* _BRIEF_: Beginning at the first line of the data, print each line exactly, stopping after the line that contains "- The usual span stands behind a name".

START DATA SECTION

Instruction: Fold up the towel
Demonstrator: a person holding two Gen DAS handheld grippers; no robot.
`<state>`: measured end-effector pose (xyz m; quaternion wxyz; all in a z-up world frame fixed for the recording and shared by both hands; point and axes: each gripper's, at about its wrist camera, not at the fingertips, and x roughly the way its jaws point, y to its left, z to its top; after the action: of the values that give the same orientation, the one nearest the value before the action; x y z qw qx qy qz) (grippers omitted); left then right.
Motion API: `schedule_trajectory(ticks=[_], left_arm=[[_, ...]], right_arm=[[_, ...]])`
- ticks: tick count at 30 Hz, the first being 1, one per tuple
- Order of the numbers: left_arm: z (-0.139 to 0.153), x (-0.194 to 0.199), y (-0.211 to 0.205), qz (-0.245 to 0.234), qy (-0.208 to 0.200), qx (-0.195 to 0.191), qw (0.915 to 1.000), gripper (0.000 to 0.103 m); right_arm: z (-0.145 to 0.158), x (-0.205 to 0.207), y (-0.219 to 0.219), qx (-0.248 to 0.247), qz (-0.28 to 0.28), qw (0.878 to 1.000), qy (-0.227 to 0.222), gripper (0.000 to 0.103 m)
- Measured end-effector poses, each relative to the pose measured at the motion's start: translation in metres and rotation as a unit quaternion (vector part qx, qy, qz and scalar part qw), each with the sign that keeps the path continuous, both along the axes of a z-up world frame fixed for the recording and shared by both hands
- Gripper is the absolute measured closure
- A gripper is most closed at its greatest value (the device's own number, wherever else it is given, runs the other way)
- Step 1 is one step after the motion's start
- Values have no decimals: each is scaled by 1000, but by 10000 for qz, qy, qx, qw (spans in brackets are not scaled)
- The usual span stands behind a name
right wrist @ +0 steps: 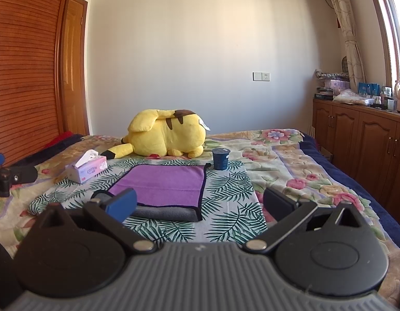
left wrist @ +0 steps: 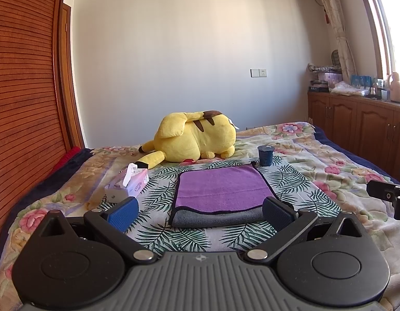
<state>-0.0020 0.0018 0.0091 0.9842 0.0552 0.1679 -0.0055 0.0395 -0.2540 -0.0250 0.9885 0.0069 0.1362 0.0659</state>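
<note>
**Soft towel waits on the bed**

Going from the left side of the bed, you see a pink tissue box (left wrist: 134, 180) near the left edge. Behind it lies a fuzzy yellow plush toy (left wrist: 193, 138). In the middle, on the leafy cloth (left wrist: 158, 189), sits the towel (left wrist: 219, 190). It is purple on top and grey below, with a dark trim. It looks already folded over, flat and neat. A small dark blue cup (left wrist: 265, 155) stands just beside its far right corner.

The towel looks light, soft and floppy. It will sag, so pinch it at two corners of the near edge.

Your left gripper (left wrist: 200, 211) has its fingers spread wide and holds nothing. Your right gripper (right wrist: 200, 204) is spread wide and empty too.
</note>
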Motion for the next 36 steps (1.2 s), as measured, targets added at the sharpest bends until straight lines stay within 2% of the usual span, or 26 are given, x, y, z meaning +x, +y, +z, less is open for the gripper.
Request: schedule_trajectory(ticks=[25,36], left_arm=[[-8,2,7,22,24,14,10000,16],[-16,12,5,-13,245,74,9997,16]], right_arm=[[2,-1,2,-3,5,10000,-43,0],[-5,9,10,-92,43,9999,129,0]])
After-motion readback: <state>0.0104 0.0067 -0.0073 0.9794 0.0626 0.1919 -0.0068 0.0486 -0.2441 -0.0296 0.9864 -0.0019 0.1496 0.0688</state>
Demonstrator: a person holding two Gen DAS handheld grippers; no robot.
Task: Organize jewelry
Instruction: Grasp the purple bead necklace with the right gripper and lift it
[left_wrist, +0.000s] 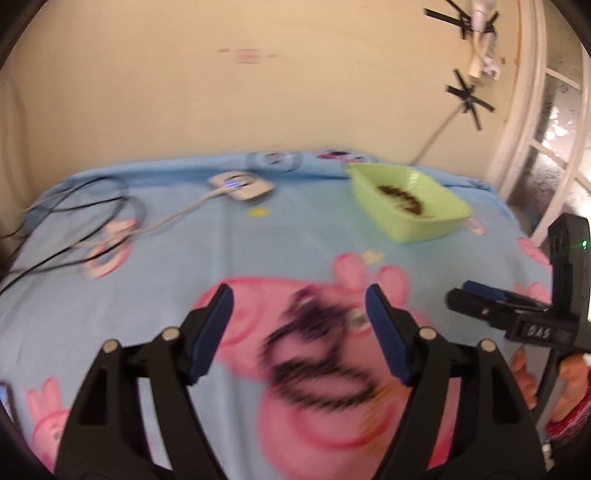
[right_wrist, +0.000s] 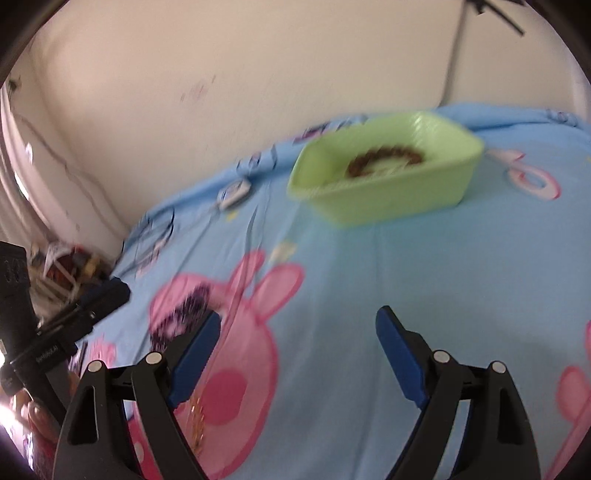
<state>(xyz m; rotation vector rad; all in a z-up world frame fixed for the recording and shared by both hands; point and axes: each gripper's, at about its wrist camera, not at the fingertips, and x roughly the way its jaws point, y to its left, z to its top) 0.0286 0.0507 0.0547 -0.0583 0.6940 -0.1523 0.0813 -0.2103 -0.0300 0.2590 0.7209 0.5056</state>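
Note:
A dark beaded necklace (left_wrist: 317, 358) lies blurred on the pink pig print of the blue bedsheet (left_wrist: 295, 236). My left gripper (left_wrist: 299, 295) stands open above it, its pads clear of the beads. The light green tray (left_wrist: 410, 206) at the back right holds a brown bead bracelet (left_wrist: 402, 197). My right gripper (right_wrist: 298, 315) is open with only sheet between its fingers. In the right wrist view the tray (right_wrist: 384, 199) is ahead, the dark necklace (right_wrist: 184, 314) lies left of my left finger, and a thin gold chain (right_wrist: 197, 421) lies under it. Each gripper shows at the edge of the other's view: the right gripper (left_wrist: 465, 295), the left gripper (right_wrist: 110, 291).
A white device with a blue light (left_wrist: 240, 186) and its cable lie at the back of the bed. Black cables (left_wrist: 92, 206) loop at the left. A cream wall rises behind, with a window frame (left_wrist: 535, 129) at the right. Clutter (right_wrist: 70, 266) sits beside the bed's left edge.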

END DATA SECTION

* _ANSWER SPACE_:
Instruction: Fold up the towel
Demonstrator: a person holding two Gen DAS handheld grippers; no robot.
`<state>`: measured end-effector pose (xyz m; quaternion wxyz; all in a z-up world frame fixed for the recording and shared by both hands; point and axes: each gripper's, at about its wrist camera, not at the fingertips, and x roughly the way its jaws point, y to its left, z to its top; after the action: of the values that give the same orientation, the one nearest the value before the action; x y z qw qx qy qz) (grippers omitted); left then right.
Motion API: `schedule_trajectory(ticks=[_], left_arm=[[_, ...]], right_arm=[[_, ...]])`
- ticks: tick count at 30 Hz, the first being 1, one per tuple
- Order of the numbers: left_arm: z (-0.139 to 0.153), x (-0.194 to 0.199), y (-0.211 to 0.205), qz (-0.245 to 0.234), qy (-0.208 to 0.200), qx (-0.195 to 0.191), qw (0.915 to 1.000), gripper (0.000 to 0.103 m); right_arm: z (-0.145 to 0.158), x (-0.205 to 0.207), y (-0.219 to 0.219), qx (-0.248 to 0.247), qz (-0.28 to 0.28), qw (0.878 to 1.000), qy (-0.227 to 0.222), gripper (0.000 to 0.103 m)
- Measured end-effector poses, each relative to the pose measured at the motion's start: translation in metres and rotation as a unit quaternion (vector part qx, qy, qz and scalar part qw), each with the sign that keeps the path continuous, both along the axes of a z-up world frame fixed for the recording and shared by both hands
- Gripper is the absolute measured closure
- A gripper is most closed at its greatest value (the device's own number, wherever else it is given, runs the other way)
- Step 1 is one step after the motion's start
- Values have no decimals: each is scaled by 1000, but by 10000 for qz, qy, qx, qw (spans in brackets are not scaled)
- The usual span stands behind a name

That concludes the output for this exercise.